**WORK TO COMPLETE**
Copy word for word the lines from the start of the records through the line that contains "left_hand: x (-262", both included.

------------

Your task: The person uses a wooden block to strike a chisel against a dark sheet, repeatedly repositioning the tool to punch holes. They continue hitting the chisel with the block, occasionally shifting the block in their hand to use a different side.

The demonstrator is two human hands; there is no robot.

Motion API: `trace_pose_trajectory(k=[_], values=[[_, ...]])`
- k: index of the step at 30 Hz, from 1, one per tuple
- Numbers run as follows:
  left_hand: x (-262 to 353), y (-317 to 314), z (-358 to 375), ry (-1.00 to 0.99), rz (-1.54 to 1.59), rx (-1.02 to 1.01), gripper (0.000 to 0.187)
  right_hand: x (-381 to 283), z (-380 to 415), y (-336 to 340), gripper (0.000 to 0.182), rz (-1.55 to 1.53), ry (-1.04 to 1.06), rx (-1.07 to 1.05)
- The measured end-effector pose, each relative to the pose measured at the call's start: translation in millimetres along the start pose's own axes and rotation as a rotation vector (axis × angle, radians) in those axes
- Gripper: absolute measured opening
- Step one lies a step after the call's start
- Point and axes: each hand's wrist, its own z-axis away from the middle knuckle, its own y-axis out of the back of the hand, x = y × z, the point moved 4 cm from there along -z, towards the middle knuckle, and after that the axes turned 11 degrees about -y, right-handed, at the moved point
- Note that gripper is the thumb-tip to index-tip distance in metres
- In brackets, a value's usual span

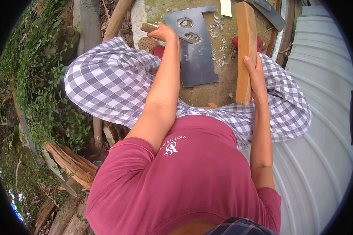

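Observation:
My left hand [165,33] is closed around a chisel; its worn wooden handle [149,27] sticks out to the left, and its thin blade points right toward the lower hole of a dark grey sheet. This flat sheet [198,62] lies on the ground between my feet, with two rough round openings showing pale broken bits. My right hand [257,76] grips the near part of a long, slightly curved wooden block [246,47], thumb on its top face. The block is held beside my right leg, apart from the sheet. The chisel's tip is hard to make out.
Pale chips [222,49] are scattered right of the sheet. A pale strip [226,8] and another dark grey piece [272,15] lie farther off. Ridged metal sheeting [321,98] runs along my right. Leafy plants [39,78], a wooden pole [117,19] and split wood [72,162] are at left.

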Motion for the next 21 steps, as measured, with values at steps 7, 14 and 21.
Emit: trace_pose_trajectory(k=[7,14,21], values=[[0.0,-3.2,12.6,-0.162,-0.009,-0.033,0.047,-163.5,0.5,-65.7,0.086,0.764,0.371,-0.078],[18.1,0.8,33.0,-0.176,-0.009,-0.082,0.060,-236.7,17.7,-170.2,0.083,1.205,0.720,-0.395],[25.8,5.3,33.7,-0.178,0.085,-0.121,0.054,-230.2,-13.7,-187.1,0.069,1.930,0.772,-0.393]])
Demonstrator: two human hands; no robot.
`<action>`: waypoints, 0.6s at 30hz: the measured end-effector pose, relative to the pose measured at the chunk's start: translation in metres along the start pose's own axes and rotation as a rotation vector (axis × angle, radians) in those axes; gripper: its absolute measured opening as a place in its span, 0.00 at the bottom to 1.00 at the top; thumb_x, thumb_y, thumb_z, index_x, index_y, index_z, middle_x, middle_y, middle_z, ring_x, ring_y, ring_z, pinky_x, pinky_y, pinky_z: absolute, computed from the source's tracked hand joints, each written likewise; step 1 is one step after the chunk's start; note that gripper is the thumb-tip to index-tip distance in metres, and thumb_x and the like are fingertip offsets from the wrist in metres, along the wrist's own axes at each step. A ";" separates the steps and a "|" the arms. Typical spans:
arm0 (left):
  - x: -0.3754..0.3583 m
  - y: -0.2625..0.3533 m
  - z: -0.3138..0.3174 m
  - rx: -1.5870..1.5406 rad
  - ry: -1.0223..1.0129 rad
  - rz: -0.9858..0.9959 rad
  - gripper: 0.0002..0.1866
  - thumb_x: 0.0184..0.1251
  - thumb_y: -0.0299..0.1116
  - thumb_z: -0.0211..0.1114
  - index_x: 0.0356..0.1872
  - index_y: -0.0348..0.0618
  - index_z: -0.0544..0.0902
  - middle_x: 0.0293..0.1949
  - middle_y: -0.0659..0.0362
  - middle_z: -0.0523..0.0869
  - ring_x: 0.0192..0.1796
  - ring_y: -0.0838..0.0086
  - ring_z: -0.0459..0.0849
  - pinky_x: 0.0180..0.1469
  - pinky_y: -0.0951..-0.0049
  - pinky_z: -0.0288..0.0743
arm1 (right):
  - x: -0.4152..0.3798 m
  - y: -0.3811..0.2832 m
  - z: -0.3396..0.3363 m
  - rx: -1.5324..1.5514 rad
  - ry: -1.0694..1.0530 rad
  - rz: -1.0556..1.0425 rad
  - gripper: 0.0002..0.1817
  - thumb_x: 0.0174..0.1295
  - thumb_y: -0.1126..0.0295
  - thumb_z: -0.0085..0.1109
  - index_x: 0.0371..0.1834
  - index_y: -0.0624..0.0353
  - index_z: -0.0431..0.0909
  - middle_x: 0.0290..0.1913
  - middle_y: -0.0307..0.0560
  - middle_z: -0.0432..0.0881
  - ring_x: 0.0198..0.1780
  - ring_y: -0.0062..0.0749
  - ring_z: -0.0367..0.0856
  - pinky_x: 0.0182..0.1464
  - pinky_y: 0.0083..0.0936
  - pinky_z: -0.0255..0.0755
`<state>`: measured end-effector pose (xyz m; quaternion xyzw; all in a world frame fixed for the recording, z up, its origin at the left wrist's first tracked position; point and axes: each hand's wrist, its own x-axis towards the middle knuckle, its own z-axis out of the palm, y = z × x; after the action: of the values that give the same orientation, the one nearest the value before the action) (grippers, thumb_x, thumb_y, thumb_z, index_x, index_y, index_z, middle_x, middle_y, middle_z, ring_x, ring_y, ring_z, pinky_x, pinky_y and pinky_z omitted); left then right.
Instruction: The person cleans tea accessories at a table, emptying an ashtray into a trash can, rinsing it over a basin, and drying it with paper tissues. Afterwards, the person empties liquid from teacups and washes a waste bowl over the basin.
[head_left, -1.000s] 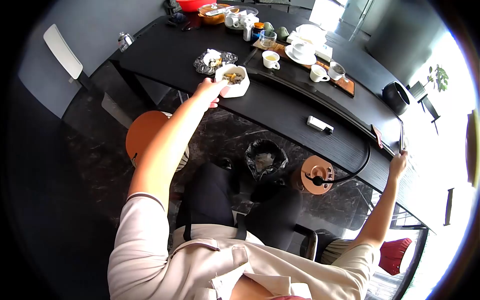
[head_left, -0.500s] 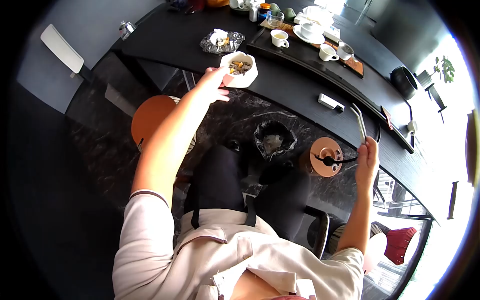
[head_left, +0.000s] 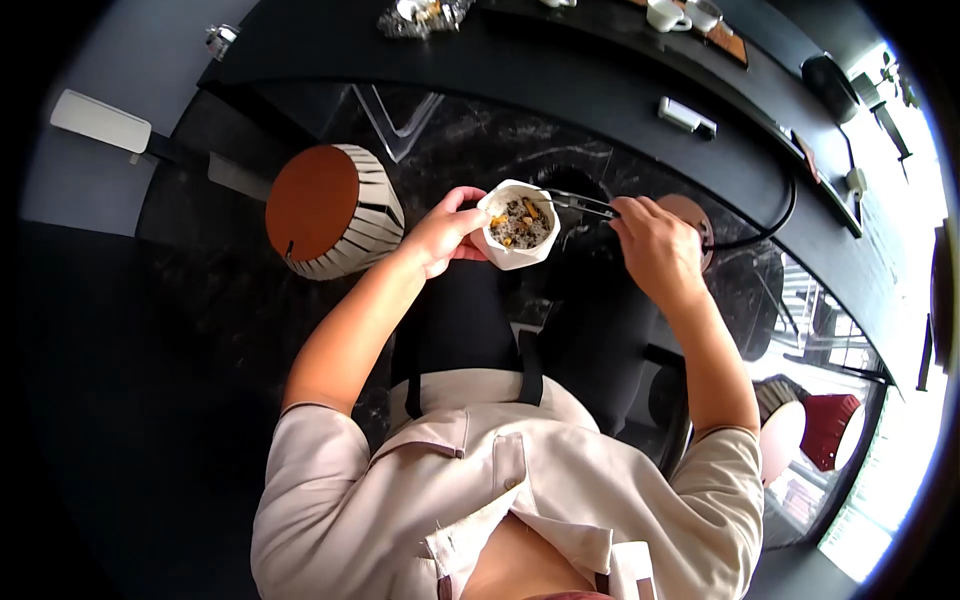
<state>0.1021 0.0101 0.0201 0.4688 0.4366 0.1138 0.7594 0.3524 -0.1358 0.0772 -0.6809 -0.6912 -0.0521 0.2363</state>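
My left hand grips a white faceted ashtray by its left side, thumb at the rim. Grey ash and several orange cigarette butts lie inside it. From the right, my right hand pinches a pair of metal tongs, whose tips reach over the ashtray's upper right rim. The ashtray is held above my lap, in front of the black table. Behind the tongs and ashtray, the dark bin on the floor is mostly hidden.
A stool with a brown top stands at the left. On the black table are a white rectangular device, a white cup and a crumpled clear dish. A black cable curves near the right hand.
My left hand has brought the ashtray from the table edge toward my body. My right hand has swung the tongs left to its rim. The view has tipped downward.
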 end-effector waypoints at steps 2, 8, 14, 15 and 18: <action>0.020 -0.022 -0.004 0.026 -0.004 -0.058 0.27 0.61 0.37 0.59 0.62 0.48 0.64 0.50 0.54 0.79 0.46 0.66 0.83 0.50 0.60 0.79 | -0.012 0.003 0.034 -0.038 -0.117 0.047 0.06 0.59 0.68 0.60 0.37 0.55 0.76 0.30 0.42 0.79 0.33 0.39 0.83 0.31 0.33 0.76; 0.083 -0.062 -0.009 0.040 0.021 -0.214 0.26 0.63 0.36 0.57 0.63 0.49 0.64 0.52 0.55 0.78 0.48 0.64 0.82 0.52 0.55 0.77 | -0.034 0.022 0.120 -0.021 -0.182 0.168 0.06 0.60 0.67 0.58 0.37 0.54 0.76 0.30 0.43 0.80 0.32 0.41 0.83 0.31 0.33 0.78; 0.137 -0.082 -0.002 0.066 0.014 -0.266 0.25 0.63 0.36 0.57 0.62 0.50 0.65 0.52 0.56 0.77 0.48 0.67 0.81 0.51 0.57 0.77 | -0.048 0.046 0.172 0.043 -0.232 0.406 0.07 0.62 0.66 0.56 0.35 0.56 0.73 0.33 0.46 0.81 0.33 0.48 0.83 0.32 0.39 0.77; 0.145 -0.085 0.002 0.078 0.012 -0.259 0.26 0.63 0.37 0.59 0.62 0.50 0.65 0.52 0.56 0.77 0.48 0.67 0.81 0.51 0.57 0.77 | -0.050 0.050 0.177 0.039 -0.244 0.422 0.07 0.62 0.66 0.56 0.35 0.56 0.73 0.33 0.46 0.81 0.33 0.48 0.83 0.32 0.39 0.77; 0.168 -0.095 0.010 0.096 -0.012 -0.268 0.27 0.61 0.37 0.61 0.61 0.50 0.66 0.51 0.57 0.77 0.48 0.67 0.80 0.50 0.58 0.77 | -0.054 0.066 0.192 -0.011 -0.319 0.471 0.06 0.64 0.66 0.55 0.40 0.54 0.76 0.37 0.44 0.82 0.35 0.48 0.83 0.33 0.39 0.76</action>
<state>0.1872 0.0513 -0.1486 0.4430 0.4955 -0.0125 0.7471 0.3645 -0.1057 -0.1303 -0.8235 -0.5424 0.1083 0.1264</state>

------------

**ANSWER BELOW**
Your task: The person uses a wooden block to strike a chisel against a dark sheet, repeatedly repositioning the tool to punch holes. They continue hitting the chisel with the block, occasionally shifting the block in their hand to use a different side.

The demonstrator is two human hands; there is no robot.

Motion API: `trace_pose_trajectory(k=[_], values=[[_, ...]])`
- k: index of the step at 30 Hz, from 1, one per tuple
- Numbers run as follows:
  left_hand: x (-262 to 353), y (-317 to 314), z (-358 to 375), ry (-1.00 to 0.99), rz (-1.54 to 1.59), rx (-1.02 to 1.01), gripper (0.000 to 0.187)

This answer is now complete.